聲援抗爭者的菲傭:除了照顧家庭,我們還想照顧這座城市

中環皇后像廣場,英文 Statue Square,但更為菲律賓人所熟知的是它的另一個名字──「Black Man」(黑色的男人)。「黑色的男人」源於廣場上19世紀末的銀行家、滙豐銀行總經理昃臣爵士(Sir Thomas Jackson)的雕像,因為它正對着中環地鐵站的出口,而成為菲傭們假日見面的集合地。

8月19日星期六,菲傭 Eman Villanueva 打了數十個電話給友人,約定第二天下午在 「Black Man」見面,但這一次集合的目的卻與以往不同,是要參與一場香港人發起的、具政治色彩的遊行集會。

這場集會由香港眾志、社民連等組織發起,為的是聲援被判囚的16名社運人士。在剛剛過去的一週,2014年衝擊香港立法會新界東北撥款的13名示威者和「9·26 重奪公民廣場案」的「雙學三子」黃之鋒、羅冠聰、周永康,都被高等法院上訴庭由社會服務令改判入獄6到13個月。

雖然天文台當天發布了酷熱天氣警告,但遊行人群還是擠滿了軒尼詩道,遊行下午3點開始,但龍尾直到5點才從起點修頓球場出發,前往皇后像廣場正對的終審法院。儘管當天警方公布的遊行人數只有2.3萬,但不少人都說,這是「雨傘運動」後最多人參與的遊行。

遊行隊伍當中,也有 Eman 與他的多名菲傭夥伴,他們手舉紙箱外殼做成的標語,上面寫着:「Free All Political Prisioners」(釋放所有政治犯),最後有五十多人集合在 「Black Man」的雕像旁。

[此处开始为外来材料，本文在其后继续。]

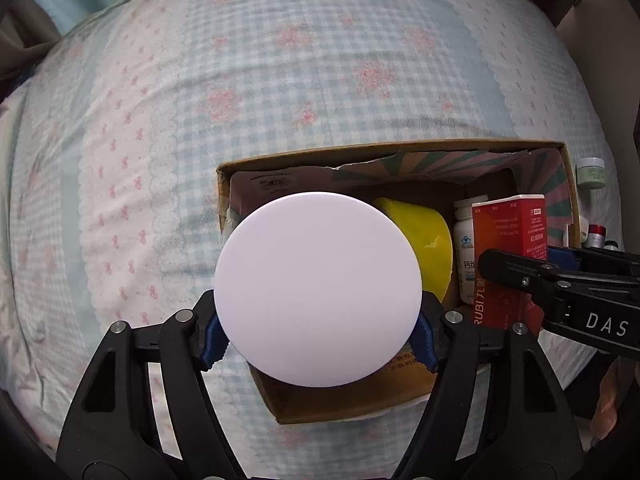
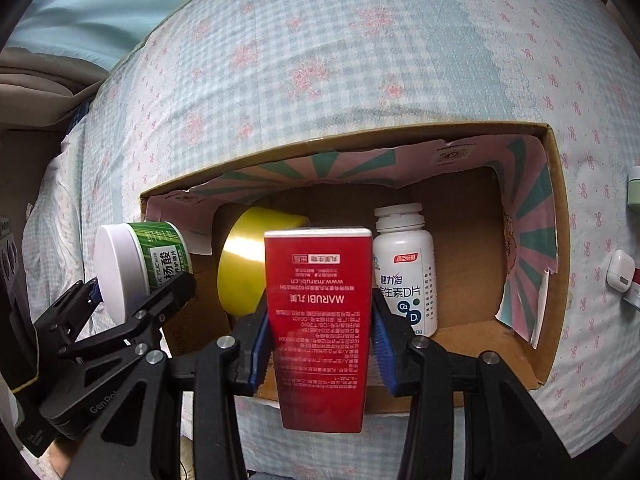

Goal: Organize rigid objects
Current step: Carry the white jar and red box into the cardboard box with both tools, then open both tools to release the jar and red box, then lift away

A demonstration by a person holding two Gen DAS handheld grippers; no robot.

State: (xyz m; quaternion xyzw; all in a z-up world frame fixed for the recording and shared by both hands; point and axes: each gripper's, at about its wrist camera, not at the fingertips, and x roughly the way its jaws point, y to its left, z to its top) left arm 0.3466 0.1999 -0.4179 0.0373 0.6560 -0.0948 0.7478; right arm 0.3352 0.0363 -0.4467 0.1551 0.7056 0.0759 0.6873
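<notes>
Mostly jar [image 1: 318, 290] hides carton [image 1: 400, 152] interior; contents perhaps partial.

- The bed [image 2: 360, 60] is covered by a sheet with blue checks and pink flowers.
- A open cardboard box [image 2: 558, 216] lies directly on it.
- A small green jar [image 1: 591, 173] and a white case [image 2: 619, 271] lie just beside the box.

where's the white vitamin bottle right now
In the right wrist view, the white vitamin bottle stands upright inside the cardboard box, just right of the red carton held by the right tool.
</notes>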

 Eman 與他的多名菲傭夥伴,他們手舉紙箱外殼做成的標語,上面寫着:「Free All Political Prisioners」,最後有五十多人集合在 Black Man 旁。假日遮打道上,聚集的菲傭當然不只這麼多,Eman 用菲律賓語 Tagalo 對着所有菲傭大聲解釋:「我們今天在這裡,是為了聲援政治權利被剝奪的香港人!他們幫我們,所以我們也要幫他們!」
8月20日,Eman 與他的菲傭夥伴手舉紙箱外殼做成的標語,上面寫着:「Free All Political Prisioners」。攝:Leeh Ann

每逢假日,皇后像廣場旁的遮打道上都會聚滿前來休息的菲傭,Eman 用菲律賓語對着他們大聲解釋:「我們今天在這裏,是為了聲援政治權利被剝奪的香港人!他們幫我們,所以我們也要幫他們!」

說畢,他又用英文重複了一遍。遊行中的港人這才發現他們,見到那五十多人齊聲吶喊:「International Solidarity!Solidarity Forever!」(國際團結!永遠團結!)

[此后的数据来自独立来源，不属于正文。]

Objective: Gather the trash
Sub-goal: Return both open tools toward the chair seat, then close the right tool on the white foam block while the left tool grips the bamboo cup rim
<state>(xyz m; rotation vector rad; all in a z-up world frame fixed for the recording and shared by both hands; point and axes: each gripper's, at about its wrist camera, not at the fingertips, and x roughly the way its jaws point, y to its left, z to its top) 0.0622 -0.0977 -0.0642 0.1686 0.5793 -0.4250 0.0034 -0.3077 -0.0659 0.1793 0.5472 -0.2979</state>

這段齊聲吶喊影片在 Facebook 上被廣傳,不少人感歎,外傭身為弱勢,本已受僱主壓迫,卻在自顧不暇的時刻,聲援被判囚的社運人士,實在令人感動。不過,離家26年的 Eman 想說的,遠比這多得多。

被一通電話改變的人生

現年44歲的 Eman,18歲那年首次踏足香港,從此開始了漫長的菲傭生活。他的家鄉在菲律賓首都馬尼拉都市圈外的一個小城鎮。作為勞動力輸出大國,許多菲律賓家庭都有個類似的故事──10歲時,他的父親去世,母親不得不外出打工。Eman 的家族中,有不少親戚都在全世界各地做傭工,幾位姨媽在香港,母親則去了沙特阿拉伯。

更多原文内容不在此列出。